**HOW TO COMPLETE THIS TASK**
What lines below contain the word "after"? Please pull each one out.

**SOURCE DATA**
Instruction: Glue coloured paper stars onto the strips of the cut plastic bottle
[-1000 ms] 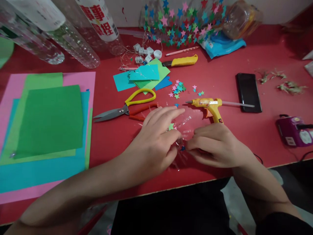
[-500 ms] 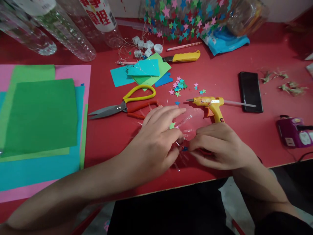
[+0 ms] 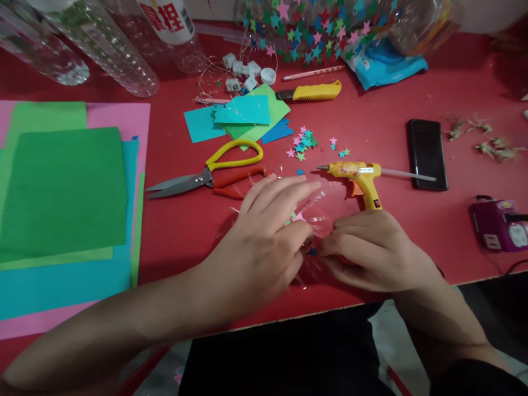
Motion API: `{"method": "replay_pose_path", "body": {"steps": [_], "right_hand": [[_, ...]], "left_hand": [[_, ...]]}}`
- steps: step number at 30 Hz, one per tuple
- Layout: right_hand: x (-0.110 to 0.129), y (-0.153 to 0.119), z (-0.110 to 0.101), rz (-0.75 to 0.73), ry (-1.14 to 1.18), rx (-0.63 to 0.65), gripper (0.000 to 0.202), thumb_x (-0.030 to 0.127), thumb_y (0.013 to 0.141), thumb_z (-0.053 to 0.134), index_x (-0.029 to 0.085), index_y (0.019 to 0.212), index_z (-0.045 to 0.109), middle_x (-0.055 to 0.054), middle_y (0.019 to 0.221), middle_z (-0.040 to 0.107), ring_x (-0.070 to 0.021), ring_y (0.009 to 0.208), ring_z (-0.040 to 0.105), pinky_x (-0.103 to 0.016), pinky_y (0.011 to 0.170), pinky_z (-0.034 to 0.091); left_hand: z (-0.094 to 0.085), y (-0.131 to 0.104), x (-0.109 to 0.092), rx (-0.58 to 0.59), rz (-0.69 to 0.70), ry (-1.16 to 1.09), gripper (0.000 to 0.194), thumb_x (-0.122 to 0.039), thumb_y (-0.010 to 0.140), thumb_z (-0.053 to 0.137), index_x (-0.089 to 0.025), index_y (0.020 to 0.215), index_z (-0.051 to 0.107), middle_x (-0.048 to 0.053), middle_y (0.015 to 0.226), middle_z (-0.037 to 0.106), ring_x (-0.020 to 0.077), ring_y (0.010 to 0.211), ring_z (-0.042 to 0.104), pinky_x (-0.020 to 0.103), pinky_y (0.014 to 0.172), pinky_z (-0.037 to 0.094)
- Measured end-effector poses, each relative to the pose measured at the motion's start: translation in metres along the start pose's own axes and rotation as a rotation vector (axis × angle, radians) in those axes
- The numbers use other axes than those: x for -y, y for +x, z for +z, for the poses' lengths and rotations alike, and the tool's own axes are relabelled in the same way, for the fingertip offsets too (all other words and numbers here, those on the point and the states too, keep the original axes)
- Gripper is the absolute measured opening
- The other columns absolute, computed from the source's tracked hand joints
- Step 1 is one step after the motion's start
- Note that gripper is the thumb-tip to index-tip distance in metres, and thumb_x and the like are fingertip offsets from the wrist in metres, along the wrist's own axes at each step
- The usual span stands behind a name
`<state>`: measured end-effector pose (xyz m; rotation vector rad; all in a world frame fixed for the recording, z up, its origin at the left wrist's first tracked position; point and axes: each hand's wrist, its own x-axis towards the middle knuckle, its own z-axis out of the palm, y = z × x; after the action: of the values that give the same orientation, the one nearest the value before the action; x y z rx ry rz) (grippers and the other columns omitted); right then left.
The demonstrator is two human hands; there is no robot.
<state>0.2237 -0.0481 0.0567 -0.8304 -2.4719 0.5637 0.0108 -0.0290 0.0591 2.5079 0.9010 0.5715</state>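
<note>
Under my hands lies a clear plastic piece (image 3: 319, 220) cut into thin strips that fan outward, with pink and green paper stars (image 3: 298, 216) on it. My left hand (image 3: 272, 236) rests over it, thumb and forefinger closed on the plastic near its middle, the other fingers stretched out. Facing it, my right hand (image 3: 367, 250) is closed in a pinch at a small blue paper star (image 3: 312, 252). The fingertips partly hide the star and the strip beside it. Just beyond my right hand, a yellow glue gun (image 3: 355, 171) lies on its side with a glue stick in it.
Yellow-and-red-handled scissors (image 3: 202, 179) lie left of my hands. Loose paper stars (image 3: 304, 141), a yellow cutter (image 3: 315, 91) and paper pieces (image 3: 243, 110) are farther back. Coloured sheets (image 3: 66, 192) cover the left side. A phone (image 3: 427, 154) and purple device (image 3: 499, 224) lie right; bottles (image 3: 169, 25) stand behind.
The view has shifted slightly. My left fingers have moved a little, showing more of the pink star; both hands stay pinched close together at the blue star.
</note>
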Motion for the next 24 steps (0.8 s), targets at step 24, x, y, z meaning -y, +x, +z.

**WRITTEN SOLUTION**
- Step 1 is one step after the motion's start
`<state>`: measured end-effector pose (xyz m; rotation vector rad; all in a world frame fixed for the recording, z up, its origin at the left wrist's first tracked position; point and axes: each hand's wrist, its own x-axis towards the middle knuckle, its own z-axis out of the palm, y = z × x; after the action: of the values that give the same orientation, the one nearest the value before the action; x y z rx ry rz) (grippers and the other columns omitted); right then left.

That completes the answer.